*ACTIVITY*
Begin at the line with "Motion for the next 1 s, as" and return each line through the final one of the listing below, exactly as written.

*SUPPLIED DATA*

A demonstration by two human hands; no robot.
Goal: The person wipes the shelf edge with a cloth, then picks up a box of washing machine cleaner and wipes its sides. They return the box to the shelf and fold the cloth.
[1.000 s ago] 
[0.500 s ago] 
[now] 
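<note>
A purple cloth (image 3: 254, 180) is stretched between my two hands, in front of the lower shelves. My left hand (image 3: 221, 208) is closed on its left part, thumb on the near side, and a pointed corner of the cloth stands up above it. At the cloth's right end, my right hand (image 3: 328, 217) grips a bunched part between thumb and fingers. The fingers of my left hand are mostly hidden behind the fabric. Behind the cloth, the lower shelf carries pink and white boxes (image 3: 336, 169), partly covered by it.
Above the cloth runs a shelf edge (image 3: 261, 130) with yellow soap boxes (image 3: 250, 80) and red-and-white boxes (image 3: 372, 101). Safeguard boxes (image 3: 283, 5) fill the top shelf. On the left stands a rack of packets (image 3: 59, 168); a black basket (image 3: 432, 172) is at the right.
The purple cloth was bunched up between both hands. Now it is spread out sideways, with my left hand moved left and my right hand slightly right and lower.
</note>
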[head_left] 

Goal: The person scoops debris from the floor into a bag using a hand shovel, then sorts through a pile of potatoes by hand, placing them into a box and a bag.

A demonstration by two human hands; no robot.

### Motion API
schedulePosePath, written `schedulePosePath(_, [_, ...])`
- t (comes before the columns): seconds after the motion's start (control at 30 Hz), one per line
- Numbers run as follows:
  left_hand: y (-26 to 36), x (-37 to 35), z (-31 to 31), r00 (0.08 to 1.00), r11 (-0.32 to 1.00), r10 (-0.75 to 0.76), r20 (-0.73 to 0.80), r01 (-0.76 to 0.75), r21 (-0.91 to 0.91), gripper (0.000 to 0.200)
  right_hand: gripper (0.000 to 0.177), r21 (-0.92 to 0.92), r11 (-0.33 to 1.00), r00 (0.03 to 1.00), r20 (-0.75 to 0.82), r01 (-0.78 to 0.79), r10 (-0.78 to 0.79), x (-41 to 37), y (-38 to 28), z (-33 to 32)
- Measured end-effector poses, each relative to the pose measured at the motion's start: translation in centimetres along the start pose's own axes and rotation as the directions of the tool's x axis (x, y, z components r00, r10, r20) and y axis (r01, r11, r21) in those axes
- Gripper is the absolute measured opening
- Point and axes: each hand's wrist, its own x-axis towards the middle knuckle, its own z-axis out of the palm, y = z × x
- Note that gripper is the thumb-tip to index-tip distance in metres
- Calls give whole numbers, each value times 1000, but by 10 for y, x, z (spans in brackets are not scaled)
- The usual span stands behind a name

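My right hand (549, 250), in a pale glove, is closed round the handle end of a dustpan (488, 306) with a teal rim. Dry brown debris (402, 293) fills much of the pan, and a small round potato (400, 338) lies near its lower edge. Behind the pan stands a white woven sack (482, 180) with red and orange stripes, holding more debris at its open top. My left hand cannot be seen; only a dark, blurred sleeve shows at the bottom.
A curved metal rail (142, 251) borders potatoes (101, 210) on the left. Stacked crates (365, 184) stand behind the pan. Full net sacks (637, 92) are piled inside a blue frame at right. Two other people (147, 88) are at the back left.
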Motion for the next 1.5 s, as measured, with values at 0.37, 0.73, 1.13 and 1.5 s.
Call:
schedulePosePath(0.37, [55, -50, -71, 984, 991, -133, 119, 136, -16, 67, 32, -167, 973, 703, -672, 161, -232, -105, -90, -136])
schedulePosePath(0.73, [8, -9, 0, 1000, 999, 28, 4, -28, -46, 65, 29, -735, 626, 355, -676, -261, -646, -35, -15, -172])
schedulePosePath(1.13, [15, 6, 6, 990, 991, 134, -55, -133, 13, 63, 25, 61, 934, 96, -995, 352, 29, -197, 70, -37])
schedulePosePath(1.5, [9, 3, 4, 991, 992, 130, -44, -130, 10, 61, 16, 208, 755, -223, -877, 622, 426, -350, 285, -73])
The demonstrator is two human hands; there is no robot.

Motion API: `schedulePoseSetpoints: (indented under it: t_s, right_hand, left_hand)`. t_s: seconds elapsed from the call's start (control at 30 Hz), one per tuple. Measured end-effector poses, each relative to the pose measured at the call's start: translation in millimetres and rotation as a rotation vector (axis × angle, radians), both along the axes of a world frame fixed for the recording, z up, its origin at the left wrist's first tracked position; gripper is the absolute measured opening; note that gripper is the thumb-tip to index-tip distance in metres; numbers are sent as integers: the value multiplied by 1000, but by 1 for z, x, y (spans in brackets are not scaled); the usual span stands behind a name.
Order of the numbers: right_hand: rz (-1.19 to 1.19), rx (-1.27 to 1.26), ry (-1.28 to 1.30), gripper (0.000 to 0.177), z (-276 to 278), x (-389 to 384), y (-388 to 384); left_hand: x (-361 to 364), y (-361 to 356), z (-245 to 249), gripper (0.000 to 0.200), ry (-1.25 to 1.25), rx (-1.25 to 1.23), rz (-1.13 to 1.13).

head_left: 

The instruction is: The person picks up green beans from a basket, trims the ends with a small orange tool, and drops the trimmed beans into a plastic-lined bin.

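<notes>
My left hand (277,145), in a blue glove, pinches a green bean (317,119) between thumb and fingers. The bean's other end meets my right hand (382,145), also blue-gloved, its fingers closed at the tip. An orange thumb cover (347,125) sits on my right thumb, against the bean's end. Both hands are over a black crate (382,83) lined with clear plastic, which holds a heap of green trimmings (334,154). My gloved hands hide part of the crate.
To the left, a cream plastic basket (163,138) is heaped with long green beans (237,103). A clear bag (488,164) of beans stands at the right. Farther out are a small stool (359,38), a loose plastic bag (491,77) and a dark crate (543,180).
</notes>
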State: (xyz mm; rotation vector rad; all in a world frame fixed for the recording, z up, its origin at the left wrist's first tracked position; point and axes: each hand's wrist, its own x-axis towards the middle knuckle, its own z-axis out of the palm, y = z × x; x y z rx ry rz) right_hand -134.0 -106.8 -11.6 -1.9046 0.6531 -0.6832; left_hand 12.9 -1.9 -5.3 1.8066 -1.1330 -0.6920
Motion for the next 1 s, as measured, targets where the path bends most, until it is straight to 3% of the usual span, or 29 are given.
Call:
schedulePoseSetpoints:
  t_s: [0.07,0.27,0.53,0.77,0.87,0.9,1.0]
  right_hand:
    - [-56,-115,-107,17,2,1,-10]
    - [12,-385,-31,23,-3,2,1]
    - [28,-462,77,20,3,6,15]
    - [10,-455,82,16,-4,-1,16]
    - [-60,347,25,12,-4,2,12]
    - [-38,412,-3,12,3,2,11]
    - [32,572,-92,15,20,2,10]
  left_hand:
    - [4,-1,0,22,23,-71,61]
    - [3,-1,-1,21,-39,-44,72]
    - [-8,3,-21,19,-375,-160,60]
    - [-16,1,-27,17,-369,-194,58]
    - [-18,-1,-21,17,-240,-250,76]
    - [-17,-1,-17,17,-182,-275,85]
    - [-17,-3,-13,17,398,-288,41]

*EXERCISE RESULT*
Motion for the next 1 s, as measured, targets where the path bends most, until it is straight to 3% of the usual span, or 29 are given.
Call:
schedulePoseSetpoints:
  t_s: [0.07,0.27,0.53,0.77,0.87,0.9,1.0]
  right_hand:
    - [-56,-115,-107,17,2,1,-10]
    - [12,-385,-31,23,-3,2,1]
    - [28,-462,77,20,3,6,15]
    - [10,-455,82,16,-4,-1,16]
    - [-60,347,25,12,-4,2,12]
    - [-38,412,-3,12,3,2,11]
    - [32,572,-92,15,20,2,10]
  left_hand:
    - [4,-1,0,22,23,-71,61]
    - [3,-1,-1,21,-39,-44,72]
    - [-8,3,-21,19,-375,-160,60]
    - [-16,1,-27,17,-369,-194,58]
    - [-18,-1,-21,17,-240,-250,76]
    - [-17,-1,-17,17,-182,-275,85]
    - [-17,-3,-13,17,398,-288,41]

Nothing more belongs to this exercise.